PROBLEM DETAILS:
Take the lines below beginning at the line that has "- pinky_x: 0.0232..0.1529" and stopping after the line that has "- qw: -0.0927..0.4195", and print them exactly as they are, with no other lines.

STUDY MATERIAL:
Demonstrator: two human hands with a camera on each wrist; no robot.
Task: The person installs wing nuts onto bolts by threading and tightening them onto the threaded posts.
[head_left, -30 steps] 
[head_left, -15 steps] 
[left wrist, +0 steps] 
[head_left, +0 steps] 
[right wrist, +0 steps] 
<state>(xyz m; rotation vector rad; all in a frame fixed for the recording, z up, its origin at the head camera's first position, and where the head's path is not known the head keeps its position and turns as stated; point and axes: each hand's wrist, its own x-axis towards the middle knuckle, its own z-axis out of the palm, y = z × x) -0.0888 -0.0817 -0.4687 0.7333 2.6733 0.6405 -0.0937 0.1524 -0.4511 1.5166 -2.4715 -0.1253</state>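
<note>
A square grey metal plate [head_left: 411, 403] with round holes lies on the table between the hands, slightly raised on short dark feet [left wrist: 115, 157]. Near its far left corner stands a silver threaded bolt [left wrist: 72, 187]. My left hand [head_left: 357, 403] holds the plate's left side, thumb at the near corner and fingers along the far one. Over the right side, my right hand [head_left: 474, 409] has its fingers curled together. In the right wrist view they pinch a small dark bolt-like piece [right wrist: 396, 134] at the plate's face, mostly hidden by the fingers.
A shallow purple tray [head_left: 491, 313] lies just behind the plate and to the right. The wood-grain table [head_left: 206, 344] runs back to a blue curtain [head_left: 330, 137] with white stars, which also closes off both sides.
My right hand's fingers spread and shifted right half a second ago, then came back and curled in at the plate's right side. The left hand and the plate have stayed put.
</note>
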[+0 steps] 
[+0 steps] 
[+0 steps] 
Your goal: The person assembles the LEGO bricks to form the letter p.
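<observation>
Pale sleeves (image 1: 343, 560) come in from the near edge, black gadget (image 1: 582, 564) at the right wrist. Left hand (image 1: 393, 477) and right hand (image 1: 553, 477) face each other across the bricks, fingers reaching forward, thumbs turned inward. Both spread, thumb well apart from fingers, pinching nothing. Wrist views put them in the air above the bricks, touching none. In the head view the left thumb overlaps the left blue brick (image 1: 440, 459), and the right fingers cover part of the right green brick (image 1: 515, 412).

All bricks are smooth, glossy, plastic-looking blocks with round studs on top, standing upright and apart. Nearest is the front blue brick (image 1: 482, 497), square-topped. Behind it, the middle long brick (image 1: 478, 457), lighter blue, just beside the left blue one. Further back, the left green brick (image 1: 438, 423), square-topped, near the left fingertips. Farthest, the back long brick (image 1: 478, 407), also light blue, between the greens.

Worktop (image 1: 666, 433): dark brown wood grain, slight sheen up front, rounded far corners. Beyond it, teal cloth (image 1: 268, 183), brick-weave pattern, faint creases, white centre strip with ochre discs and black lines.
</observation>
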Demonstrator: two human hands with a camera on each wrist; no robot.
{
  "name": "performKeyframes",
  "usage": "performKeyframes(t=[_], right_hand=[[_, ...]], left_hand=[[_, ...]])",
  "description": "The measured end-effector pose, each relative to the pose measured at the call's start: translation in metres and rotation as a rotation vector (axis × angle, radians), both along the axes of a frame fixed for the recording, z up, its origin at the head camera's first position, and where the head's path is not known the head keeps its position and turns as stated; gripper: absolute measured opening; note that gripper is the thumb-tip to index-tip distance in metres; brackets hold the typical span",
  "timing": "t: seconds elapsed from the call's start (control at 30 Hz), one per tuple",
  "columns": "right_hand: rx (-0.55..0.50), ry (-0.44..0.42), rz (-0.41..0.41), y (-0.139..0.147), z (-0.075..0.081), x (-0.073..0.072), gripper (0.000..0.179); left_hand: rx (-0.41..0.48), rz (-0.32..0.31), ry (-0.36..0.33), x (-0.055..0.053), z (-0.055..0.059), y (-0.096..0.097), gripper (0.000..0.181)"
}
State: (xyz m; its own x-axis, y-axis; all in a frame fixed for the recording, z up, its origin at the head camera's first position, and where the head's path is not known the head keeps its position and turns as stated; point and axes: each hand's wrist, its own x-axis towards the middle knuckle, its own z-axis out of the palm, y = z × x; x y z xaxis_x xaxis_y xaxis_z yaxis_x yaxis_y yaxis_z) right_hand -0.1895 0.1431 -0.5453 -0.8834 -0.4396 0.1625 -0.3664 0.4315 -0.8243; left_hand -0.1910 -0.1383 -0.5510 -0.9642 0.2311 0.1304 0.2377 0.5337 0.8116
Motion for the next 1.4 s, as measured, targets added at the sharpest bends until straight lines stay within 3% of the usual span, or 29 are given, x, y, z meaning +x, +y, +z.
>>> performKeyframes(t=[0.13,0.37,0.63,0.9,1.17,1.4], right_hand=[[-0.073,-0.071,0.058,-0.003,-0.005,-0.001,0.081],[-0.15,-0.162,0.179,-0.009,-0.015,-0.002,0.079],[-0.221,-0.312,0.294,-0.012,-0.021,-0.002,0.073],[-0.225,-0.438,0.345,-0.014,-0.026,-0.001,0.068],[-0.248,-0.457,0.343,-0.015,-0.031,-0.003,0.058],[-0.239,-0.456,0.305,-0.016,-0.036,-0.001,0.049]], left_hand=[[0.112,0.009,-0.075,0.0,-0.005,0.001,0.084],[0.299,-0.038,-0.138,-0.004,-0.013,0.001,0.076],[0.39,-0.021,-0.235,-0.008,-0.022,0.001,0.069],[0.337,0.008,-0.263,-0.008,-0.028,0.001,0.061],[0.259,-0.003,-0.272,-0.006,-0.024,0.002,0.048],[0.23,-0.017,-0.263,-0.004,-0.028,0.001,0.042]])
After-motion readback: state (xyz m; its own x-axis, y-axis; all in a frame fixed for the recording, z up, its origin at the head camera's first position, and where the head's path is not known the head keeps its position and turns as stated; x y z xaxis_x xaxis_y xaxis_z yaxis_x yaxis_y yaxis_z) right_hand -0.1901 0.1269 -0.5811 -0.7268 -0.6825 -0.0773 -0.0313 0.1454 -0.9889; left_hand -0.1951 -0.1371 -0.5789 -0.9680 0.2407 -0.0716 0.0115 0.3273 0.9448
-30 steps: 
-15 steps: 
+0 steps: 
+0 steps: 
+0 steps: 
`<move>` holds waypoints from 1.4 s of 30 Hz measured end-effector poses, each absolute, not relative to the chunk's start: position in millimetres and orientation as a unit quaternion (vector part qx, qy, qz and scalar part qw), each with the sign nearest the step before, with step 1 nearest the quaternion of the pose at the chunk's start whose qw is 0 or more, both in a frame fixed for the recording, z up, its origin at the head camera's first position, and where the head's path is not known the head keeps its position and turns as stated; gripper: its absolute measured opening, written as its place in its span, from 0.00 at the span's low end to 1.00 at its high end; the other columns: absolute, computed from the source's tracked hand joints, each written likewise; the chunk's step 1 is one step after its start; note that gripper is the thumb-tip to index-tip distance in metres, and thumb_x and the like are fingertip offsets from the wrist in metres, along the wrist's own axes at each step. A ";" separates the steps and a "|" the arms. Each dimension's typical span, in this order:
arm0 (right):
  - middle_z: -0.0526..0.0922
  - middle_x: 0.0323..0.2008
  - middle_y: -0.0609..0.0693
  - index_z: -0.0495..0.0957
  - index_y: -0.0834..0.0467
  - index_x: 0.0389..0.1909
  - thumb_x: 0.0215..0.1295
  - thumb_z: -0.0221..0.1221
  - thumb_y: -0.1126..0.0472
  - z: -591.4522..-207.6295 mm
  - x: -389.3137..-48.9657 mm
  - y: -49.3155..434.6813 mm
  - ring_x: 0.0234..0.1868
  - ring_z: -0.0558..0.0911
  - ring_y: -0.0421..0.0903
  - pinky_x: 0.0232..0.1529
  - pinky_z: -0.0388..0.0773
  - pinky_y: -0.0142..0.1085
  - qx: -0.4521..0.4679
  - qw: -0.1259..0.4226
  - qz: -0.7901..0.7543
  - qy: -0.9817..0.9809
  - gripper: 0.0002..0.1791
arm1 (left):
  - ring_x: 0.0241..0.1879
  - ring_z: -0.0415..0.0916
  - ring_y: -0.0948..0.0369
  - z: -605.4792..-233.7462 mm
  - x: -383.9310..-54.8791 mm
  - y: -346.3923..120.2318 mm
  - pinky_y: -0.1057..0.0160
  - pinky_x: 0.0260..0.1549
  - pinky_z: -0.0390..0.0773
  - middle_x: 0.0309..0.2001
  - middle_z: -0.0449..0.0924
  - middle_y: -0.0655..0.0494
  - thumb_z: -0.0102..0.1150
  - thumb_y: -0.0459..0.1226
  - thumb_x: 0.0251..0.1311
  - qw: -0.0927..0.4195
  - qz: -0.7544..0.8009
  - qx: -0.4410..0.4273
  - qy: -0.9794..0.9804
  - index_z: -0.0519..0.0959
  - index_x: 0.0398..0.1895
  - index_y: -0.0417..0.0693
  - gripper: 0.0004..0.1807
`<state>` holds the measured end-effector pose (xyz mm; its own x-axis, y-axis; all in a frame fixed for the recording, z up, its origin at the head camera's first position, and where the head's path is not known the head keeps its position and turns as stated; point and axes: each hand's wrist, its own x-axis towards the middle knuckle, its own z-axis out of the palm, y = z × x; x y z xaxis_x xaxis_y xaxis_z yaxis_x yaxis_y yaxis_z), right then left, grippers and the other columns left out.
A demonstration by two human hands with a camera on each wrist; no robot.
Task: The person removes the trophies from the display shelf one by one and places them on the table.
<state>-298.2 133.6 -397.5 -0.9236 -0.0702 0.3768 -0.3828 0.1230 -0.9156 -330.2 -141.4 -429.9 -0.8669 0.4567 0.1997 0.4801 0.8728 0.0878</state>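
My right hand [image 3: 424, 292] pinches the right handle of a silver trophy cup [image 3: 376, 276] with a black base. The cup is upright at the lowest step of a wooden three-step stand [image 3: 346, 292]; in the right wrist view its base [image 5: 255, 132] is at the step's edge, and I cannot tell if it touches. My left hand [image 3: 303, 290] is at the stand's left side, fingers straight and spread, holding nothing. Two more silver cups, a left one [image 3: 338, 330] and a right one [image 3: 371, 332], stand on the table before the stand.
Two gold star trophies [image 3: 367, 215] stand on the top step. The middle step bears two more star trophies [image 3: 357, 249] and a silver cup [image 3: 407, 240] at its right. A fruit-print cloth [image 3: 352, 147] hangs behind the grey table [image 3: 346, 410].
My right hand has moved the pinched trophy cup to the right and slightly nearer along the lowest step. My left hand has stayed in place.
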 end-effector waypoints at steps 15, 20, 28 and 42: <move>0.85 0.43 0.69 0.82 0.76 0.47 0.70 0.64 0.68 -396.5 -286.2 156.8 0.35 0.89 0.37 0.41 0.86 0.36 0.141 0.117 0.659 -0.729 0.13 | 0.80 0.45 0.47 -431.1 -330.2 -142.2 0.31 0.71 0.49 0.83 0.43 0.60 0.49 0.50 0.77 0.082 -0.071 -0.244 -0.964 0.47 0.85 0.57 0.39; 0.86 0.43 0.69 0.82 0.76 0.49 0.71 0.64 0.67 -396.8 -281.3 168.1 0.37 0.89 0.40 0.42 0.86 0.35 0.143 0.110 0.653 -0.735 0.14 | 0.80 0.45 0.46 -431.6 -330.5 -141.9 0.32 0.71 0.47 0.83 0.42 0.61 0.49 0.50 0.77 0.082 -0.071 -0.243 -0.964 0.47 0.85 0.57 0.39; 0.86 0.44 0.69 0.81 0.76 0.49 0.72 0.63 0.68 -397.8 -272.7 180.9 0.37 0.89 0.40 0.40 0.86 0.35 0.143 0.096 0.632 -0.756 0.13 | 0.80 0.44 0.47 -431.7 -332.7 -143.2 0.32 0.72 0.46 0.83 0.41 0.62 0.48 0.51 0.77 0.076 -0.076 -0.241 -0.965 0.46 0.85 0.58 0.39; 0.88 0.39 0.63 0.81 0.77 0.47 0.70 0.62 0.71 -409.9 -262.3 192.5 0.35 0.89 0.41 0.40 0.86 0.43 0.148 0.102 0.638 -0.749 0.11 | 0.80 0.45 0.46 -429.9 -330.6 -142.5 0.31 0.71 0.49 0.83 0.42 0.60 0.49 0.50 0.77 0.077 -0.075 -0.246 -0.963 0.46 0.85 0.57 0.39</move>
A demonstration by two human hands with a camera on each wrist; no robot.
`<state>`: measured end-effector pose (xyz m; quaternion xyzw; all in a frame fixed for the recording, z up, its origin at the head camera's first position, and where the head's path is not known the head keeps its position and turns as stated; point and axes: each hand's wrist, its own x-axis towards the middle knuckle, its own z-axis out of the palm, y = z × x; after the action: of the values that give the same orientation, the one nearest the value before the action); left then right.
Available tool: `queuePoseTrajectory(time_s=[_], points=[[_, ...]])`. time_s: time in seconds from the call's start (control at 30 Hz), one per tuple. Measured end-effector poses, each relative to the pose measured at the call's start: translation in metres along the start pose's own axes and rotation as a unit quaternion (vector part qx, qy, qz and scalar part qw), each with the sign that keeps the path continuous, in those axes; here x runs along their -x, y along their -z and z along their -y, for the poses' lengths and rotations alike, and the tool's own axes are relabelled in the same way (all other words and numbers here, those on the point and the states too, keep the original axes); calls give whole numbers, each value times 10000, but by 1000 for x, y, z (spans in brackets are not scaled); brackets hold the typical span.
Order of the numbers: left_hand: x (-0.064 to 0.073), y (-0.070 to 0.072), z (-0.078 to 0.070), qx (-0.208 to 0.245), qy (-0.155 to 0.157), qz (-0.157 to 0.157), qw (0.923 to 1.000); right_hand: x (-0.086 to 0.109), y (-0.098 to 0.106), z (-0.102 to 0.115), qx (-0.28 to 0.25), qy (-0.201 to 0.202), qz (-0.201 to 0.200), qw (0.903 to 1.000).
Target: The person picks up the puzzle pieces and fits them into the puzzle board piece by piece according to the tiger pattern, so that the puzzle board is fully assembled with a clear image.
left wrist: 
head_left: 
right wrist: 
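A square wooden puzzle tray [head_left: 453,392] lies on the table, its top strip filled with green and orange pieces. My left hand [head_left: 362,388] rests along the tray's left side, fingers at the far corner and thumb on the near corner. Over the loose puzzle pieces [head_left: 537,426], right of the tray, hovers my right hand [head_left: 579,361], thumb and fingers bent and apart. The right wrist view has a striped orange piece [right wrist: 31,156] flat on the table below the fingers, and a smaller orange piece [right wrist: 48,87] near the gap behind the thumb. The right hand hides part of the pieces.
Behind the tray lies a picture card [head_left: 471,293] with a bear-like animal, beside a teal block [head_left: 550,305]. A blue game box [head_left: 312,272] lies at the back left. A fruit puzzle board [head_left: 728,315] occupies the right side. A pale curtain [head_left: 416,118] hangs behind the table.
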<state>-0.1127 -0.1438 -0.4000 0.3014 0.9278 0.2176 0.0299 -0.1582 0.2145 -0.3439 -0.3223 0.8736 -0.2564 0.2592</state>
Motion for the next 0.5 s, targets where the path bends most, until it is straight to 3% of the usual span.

RESULT:
  - pinky_x: 0.0232..0.1529
  - pinky_z: -0.0388..0.0773
  - pinky_y: -0.0142..0.1085
  - qx: -0.4521..0.4679
  - qw: -0.1259..0.4226
  - qz: -0.7901..0.7543
  - qy: -0.9817..0.9809
  - gripper: 0.0002..0.1791
arm1 (left):
  - ring_x: 0.0241..0.1879
  - ring_z: -0.0415..0.0916
  - ring_y: -0.0948..0.0369
  - z: -605.4792..-233.7462 mm
  - x: -383.9310..-54.8791 mm
  - y: -346.3923..120.2318 mm
  - pinky_y: -0.1057..0.0160
  - pinky_x: 0.0260..0.1549
  - pinky_z: -0.0390..0.0773
  - middle_x: 0.0309..0.2001
  - middle_z: -0.0449..0.0924
  - middle_y: -0.0655..0.0494
  - thumb_z: -0.0102..0.1150
  - thumb_y: -0.0459..0.1226
  - thumb_x: 0.0251..0.1311
  - qw: -0.0927..0.4195

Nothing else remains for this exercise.